手術後出血が止まっていないとか、少しずつ出血しているってことは術後すぐには見えてこない場合があります。
なので、術後1日目のガーゼの観察ははじめにする方が良いです。
夜勤者がずっと観察しているので、ある程度は出血の量とかで把握はできるのですが、実際に見て観察して確認して下さいね。
創部や縫合部以外で出血を観察する看護としては、バルーンの尿色です。
万が一術中に膀胱損傷や腸管損傷していたら血尿が止まりません。
血尿が見られたら必ず陰嚢部を観察して腫脹していないかを確認した方が良いです。
術後血尿に関する記事はコチラ⬇️
出血の看護観察
- ガーゼの出血の観察
- バルーンの血尿の観察
- 陰嚢部の観察
次は、梗塞のリスクですね。
休薬すると止血効果が上がるけど梗塞しやすくなるリスクが高くなります。
つまり、出血のリスクと梗塞のリスクのバランスを考えて休薬期間を決めるべきということですね。
ですが、ノアックNOACが主流になってきているのを考えると、やたらと急薬する必要性は少なくなってきている感じですね。
と言うのも、ノアックは薬効が早いのでリスク発見に応じて対応がしやすいのもメリットとしてあるからですね。
基本的には休薬しなで、状況によって対応していくケースですね。
休薬したときは、もちろん術後いつから服用再開にするかも判断していくことになりますが、それについては翌日の出血の程度や傷の状態を見て医師の判断から決定していく感じですね。
僕の肌感覚では、出血のリスクよりも梗塞のリスクを重視してる印象です。
梗塞のリスクが上がると高齢者の場合、特に脳梗塞やら心筋梗塞やら肺梗塞やら何かと重症になるのに対し、出血のリスクは止血のために抗凝固薬やら抗血小板薬を中止するということができるからです。
血液を止めることの方が、血栓を溶かすよりカンタンだからです。
梗塞の看護観察
- 呼吸困難
- 痺れの増強や麻痺の出現
- 胸部症状
- 呂律・構音障害
梗塞の症状は一刻も早く医師に報告してバイタルサイン も取っていきましょう。
時系列の情報をメモしておくと、記録を書く際に役に立ちます。
血栓梗塞症を発症するリスクが高いのはどんな患者さんか?
最後に、梗塞を起こしやすい人についてリスクを数値化したものがありますので、紹介しておきます。

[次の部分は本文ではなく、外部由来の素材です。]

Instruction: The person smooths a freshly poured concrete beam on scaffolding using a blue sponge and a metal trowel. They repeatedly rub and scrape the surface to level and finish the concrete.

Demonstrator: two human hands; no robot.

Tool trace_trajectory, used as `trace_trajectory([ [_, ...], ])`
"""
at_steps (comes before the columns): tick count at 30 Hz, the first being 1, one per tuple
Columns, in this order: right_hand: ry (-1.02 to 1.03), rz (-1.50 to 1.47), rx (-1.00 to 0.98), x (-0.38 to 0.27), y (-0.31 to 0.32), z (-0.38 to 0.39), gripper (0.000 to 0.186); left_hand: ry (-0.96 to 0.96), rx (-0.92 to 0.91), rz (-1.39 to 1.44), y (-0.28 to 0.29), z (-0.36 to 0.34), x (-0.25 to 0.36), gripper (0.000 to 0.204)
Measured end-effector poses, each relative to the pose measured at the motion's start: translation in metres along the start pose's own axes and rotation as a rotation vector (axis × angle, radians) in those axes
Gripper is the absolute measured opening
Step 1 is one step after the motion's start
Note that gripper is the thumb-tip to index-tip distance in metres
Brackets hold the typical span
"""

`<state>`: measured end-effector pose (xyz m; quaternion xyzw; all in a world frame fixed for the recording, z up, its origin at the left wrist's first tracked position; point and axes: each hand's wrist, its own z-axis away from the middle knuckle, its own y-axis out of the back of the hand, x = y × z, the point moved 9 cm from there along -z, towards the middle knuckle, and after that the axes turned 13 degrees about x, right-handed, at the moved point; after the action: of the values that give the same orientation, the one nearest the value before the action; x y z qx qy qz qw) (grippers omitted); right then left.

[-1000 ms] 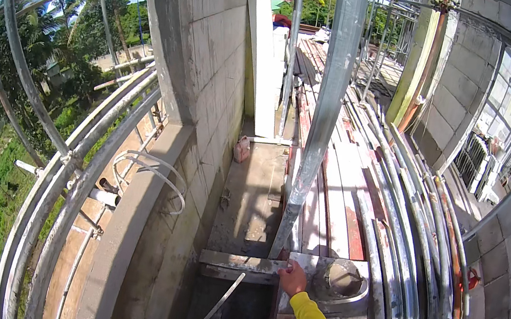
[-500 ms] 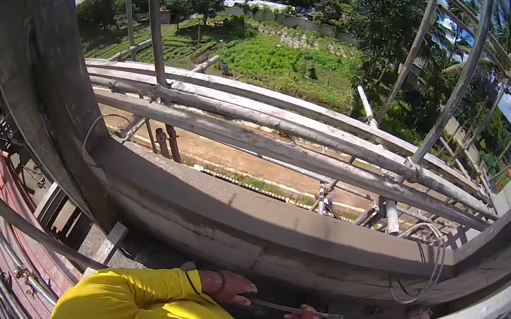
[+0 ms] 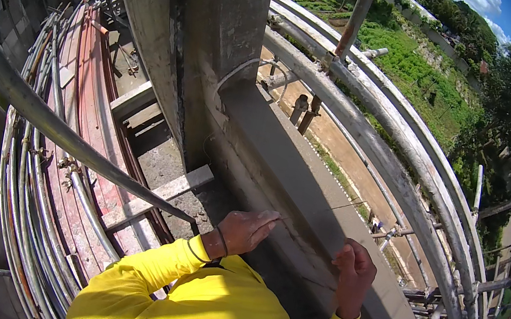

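Head view: the scene has rotated relative to half a second ago. The concrete ledge (image 3: 290, 152), which ran across the frame, now slopes from upper left to lower right. The hands sit higher in the frame, apart from each other.

Left hand (image 3: 245, 231): fingers extended and pressed together, tips pointing toward the ledge, in front of its inner face. Whether the tips pinch anything cannot be told.

Right hand (image 3: 354, 279): raised, fingers curled, in line with the ledge in this view. Contact with the ledge cannot be confirmed; nor can anything be made out within the curl.

Work item: half a second ago a slim rod spanned the gap between the hands. Now only a thin dark line (image 3: 347, 207) crosses the ledge, beyond the left fingertips. It may be the same rod or merely a shadow; the picture does not settle this.

Surroundings: scaffold tubes (image 3: 369, 126) curve along the outer side of the ledge. A pale plank (image 3: 198, 179) lies to the left of the left hand, near red boards (image 3: 80, 76).

Implication (judgement): handling is now centred on the ledge, and the rod's position requires verification.
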<state>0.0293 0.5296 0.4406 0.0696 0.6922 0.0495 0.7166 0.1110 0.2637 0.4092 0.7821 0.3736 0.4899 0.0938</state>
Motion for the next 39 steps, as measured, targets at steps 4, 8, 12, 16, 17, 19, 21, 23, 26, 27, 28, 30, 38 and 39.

救急ではよく活用されるというか、勉強すると必ず出て来る評価法ですね。
アメリカのガイドラインで「CHADS2スコア」ってのがありまして、手術時とは関係ないですが参考にする程度でいいと思います。
通常は1~2点以上で抗凝固薬が開始される判断材料として使われます。
例えば75歳以上ってだけで梗塞症を起こさないために予防的に飲みましょうとなったりするんですね。
何かしら項目に該当してくれば介入して点数を下げていきましょうというのがねらいです。
リスク回避につなげていこうってことです。
脳梗塞の発症リスクですので梗塞症全体では分かりにくいんですけど、点数が上がればその分、脳梗塞のリスクも上がってくるということが分かります。
例えば、点数が3点だったら健常者の3倍、4点なら5倍、5点なら7倍、マックス6点なら10倍の脳梗塞発症のリスクが年間を通して患者さんを追うと、あるってことをイメージてもらえればいいかなと。
参考程度に紹介しました。
まとめ
全くの0点でも100人中1人ぐらいは脳梗塞を発症するということが、年間を通して統計上出ているってことなんで、比較するとそこまで怖がる必要もないのですが、知っておくと冷静に判断できるかなと思ったので、よかったら参考にしてみて下さい。
以上、「術後1日目の看護は出血と梗塞の観察をしましょう【抗血栓症薬の種類と特徴も解説】」でした。